YEAR 2: MR RABBIT & MR WOLF
MONDAY
The magistrate agreed to meet with Finn on the understanding that his name would not be mentioned and there would be no direct reproduction of any of the material he would present. Finn agreed without hesitation and arranged an earlier flight so he could make his way directly from the airport to via Crispi in Chiaia in good time to meet the magistrate at Prima! — a café he’d picked for such a purpose on his previous trip, the kind of venue that deserves a tracking shot, a slow reveal of the space and the few mindfully solitary characters in it; white tiles, a god-damned chandelier, smocked waiters, a canvas-covered patio (in a word: Europe). Prima! sat beside an intriguingly unnamed jewellery boutique just up from Ferragamo, Emilio Zegna, Armani, and further over — piazza del Martiri. Pleased about how his day would focus down from Paris to Naples, to Chiaia. He liked the economy of it — the first day of his second visit to Naples. He’d be working as soon as he set foot in the city. The very moment.
He wanted to use his time efficiently because he only had the summer. He needed to be effective. In less than eighty days he would be a student again, one of a number, pushing a student loan, a coffee habit and unsociable hours; but during the summer he was a writer with a project. A writer with a project and a publishing contract. A sophomore (soon to be final-year) student with an agent and a contract, about to hold a discussion about a notorious and unsolved murder with a respected anti-Mafia magistrate. Hard to believe how the year was working out. In travelling Finn had focused his luggage down to two items: a small backpack; a soft hold-all. Both could be slung over his shoulder, and he fostered this image of himself, as someone mobile, focused, unburdened but connected. The contents of his luggage reflected this ambition: in both bags he’d carefully wrapped a wealth of goods, a laptop (new), a portable hard-drive, two USB memory sticks, a DV camera (borrowed at the last minute from his sister), a phone, and less convenient, the assorted cables and plugs because they’ve yet to figure out the proper portability of these items. Along with this were his notebooks. These books were precious, seven already filled with his tiny writing, a compact concentration of notes from interviews, his own impressions, research from the sites, scraps of papers, tickets, receipts, things discovered while out and about, and he’d been smart enough to choose small books and marked each one with his mobile and home number, email addresses, and a note on the first page suggesting a reward might be paid if they were found and returned.

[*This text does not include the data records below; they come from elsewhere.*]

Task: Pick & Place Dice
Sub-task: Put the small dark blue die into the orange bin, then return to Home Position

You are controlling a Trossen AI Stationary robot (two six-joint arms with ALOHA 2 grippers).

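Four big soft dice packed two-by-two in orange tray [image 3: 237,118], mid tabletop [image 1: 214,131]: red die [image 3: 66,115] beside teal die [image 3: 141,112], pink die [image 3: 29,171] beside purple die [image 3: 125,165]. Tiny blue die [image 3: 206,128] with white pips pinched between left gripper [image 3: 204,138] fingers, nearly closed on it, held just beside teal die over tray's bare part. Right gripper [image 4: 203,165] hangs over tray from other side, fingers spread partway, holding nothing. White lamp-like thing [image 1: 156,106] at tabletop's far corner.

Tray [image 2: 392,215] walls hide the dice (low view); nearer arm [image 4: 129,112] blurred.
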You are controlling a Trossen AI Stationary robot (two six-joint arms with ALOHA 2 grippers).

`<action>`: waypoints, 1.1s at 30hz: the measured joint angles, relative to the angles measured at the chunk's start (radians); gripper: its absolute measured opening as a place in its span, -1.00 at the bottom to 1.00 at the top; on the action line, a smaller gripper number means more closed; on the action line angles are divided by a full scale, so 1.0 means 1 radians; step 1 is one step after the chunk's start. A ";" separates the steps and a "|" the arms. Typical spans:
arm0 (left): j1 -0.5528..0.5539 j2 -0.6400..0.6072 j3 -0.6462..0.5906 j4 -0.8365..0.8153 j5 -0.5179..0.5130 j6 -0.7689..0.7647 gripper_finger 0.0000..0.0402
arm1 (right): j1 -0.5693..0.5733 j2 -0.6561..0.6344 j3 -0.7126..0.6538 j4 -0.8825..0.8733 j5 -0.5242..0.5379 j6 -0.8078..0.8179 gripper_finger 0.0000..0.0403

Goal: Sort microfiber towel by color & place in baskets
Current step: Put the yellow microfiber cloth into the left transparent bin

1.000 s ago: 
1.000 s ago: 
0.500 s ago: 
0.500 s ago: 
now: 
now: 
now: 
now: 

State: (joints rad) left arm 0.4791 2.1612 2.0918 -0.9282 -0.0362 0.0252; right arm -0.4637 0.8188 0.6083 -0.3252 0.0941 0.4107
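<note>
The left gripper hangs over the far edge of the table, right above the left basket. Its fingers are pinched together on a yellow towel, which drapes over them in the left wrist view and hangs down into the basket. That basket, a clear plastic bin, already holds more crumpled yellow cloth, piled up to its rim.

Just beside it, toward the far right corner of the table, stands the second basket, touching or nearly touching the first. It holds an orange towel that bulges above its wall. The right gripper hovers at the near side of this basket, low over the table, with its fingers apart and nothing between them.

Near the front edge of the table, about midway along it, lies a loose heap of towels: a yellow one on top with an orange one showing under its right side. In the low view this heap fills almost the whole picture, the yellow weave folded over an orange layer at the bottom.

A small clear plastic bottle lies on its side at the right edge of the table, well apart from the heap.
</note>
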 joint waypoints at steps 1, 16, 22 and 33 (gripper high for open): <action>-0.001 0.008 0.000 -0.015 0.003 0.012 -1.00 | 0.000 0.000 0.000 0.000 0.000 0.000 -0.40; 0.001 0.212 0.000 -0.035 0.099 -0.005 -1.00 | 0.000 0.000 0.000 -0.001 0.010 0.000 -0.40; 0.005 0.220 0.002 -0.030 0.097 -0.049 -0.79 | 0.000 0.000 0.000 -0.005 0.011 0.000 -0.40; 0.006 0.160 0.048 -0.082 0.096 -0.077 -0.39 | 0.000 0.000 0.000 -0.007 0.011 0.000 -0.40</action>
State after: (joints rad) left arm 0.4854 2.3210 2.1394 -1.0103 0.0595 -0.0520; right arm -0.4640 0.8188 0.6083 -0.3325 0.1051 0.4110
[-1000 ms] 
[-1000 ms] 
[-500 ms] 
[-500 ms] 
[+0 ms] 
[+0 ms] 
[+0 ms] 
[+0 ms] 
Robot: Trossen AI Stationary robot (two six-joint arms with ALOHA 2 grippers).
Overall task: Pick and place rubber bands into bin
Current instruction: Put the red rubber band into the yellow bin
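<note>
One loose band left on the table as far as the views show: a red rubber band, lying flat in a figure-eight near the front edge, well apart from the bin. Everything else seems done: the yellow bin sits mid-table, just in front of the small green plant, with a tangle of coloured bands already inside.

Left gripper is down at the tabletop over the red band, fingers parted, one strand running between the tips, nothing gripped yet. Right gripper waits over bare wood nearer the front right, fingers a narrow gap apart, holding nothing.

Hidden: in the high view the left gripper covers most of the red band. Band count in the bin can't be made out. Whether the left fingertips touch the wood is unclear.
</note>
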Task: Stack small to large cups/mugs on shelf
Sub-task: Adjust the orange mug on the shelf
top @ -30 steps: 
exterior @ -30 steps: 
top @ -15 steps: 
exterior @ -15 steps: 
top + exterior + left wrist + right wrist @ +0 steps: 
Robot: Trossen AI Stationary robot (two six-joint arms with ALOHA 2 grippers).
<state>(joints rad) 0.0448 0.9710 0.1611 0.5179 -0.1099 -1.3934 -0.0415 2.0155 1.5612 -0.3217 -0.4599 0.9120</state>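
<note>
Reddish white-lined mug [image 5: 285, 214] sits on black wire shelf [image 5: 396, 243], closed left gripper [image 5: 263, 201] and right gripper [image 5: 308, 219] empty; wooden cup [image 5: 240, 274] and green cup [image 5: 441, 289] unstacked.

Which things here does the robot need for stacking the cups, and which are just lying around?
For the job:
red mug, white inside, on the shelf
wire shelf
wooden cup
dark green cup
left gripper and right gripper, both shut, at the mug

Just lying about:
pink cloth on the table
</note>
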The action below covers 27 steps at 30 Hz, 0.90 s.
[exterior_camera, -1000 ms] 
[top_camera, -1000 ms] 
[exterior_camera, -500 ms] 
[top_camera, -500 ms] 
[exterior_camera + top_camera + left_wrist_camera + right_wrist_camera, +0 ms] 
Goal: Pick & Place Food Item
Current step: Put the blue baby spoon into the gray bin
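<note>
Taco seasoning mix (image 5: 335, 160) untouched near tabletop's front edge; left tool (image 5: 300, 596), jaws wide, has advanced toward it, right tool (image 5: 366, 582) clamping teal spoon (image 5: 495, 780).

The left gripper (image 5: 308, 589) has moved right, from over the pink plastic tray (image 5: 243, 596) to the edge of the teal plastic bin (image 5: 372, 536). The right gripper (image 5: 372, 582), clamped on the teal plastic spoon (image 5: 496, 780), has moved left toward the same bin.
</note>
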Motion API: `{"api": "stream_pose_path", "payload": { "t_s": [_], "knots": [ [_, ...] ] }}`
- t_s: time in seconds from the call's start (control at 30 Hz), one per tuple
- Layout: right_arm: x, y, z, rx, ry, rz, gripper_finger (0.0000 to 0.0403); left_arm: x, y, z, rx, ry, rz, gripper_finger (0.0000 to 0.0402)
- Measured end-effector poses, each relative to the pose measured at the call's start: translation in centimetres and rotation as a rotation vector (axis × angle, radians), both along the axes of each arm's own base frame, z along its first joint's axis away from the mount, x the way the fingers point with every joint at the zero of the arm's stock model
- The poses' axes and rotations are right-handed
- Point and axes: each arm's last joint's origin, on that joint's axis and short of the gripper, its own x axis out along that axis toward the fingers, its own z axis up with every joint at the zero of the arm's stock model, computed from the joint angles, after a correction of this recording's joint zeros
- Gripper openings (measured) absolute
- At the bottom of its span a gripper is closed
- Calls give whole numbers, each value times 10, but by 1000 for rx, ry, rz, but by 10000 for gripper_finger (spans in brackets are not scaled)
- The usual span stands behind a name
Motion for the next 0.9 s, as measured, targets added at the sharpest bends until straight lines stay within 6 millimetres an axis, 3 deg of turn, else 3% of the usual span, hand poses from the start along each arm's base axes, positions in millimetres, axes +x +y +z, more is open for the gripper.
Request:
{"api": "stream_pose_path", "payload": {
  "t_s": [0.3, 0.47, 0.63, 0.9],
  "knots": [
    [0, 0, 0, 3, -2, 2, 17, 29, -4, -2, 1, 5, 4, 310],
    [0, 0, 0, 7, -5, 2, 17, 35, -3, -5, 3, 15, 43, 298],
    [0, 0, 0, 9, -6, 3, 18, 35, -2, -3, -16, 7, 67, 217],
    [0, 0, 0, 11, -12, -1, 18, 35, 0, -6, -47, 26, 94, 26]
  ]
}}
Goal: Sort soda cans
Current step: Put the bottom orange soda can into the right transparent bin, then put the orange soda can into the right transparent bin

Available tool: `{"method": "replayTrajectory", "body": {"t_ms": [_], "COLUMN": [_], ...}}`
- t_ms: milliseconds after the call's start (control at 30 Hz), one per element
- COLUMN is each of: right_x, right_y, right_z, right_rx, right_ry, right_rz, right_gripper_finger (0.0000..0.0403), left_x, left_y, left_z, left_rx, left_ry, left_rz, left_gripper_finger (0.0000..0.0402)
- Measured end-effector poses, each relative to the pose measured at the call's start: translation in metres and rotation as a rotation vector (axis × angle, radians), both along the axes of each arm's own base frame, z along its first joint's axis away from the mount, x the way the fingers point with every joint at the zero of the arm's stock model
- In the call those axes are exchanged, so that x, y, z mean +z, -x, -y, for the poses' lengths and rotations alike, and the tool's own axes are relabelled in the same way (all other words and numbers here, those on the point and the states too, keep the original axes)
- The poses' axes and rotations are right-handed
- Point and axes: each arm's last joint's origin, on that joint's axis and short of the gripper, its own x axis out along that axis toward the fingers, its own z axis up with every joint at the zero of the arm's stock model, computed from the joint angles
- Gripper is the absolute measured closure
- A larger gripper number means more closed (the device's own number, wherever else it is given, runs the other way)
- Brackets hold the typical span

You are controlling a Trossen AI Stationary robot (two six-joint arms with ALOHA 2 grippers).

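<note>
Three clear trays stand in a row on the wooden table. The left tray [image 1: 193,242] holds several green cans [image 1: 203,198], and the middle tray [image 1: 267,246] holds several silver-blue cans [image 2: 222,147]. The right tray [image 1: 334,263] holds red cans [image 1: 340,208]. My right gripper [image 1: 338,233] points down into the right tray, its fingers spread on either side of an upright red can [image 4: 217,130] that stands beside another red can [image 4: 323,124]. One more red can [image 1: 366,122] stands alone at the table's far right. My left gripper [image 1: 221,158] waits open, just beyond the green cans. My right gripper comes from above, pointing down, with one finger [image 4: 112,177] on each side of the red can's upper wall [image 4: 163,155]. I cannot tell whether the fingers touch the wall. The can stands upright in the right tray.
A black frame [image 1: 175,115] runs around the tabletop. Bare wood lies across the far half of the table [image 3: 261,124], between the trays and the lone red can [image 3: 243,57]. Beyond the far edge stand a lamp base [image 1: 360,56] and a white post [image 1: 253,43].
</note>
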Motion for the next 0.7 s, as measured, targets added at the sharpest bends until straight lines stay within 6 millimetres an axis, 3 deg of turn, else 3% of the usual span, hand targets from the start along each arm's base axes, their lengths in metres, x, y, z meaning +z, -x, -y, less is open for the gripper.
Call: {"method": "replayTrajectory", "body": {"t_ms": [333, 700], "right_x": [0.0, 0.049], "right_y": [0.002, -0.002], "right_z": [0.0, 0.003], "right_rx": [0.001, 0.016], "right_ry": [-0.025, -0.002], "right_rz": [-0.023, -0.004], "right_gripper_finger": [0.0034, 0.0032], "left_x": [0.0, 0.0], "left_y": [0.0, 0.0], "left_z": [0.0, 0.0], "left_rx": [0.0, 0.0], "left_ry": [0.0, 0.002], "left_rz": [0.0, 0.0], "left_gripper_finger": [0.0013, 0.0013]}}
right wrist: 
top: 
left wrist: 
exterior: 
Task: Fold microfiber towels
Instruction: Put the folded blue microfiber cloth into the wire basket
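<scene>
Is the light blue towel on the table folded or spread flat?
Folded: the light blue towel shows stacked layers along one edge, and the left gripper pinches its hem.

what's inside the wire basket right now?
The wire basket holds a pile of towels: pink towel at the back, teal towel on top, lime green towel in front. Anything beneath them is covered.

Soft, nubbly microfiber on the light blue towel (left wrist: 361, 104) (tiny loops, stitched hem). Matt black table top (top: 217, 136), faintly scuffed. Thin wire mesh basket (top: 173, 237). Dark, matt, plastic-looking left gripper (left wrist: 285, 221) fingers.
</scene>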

Finn wanted to test-drive a way of life — this is how he’d phrased it to his sister — see for himself if he was cut out for writing. While he loved college — what wasn’t there to like? — he was working it hard and didn’t see the point in waiting around, holding on for blind luck and good fortune while amounting debt. The whole point about ambition is making sure it happens (name one other sophomore to secure a publishing contract). Carolyn agreed, besides, he was older than the other students, and that five years made a difference. They talked this over, endlessly refining, because beyond choosing a smart college and a sensible course with professors whose references would really matter, nobody really considers the bigger picture, not really, and just because his family were loaded didn’t mean he could ignore these things. No one really figures this through. Most people just let things happen to them, like they’re lucky. Not that Finn wasn’t lucky. Moderately good-looking, modestly intelligent, white, and with parents who didn’t mind bankrolling the project while he waited for the advance, just so they could brag that their not-yet-graduated son had a publishing deal and was writing in Naples, Italy for the entire summer (and your kid has an internship, er, where exactly?). From Finn’s perspective everybody gains something this summer: the parents, the college, the publisher, and certainly (not least of all), Finn himself.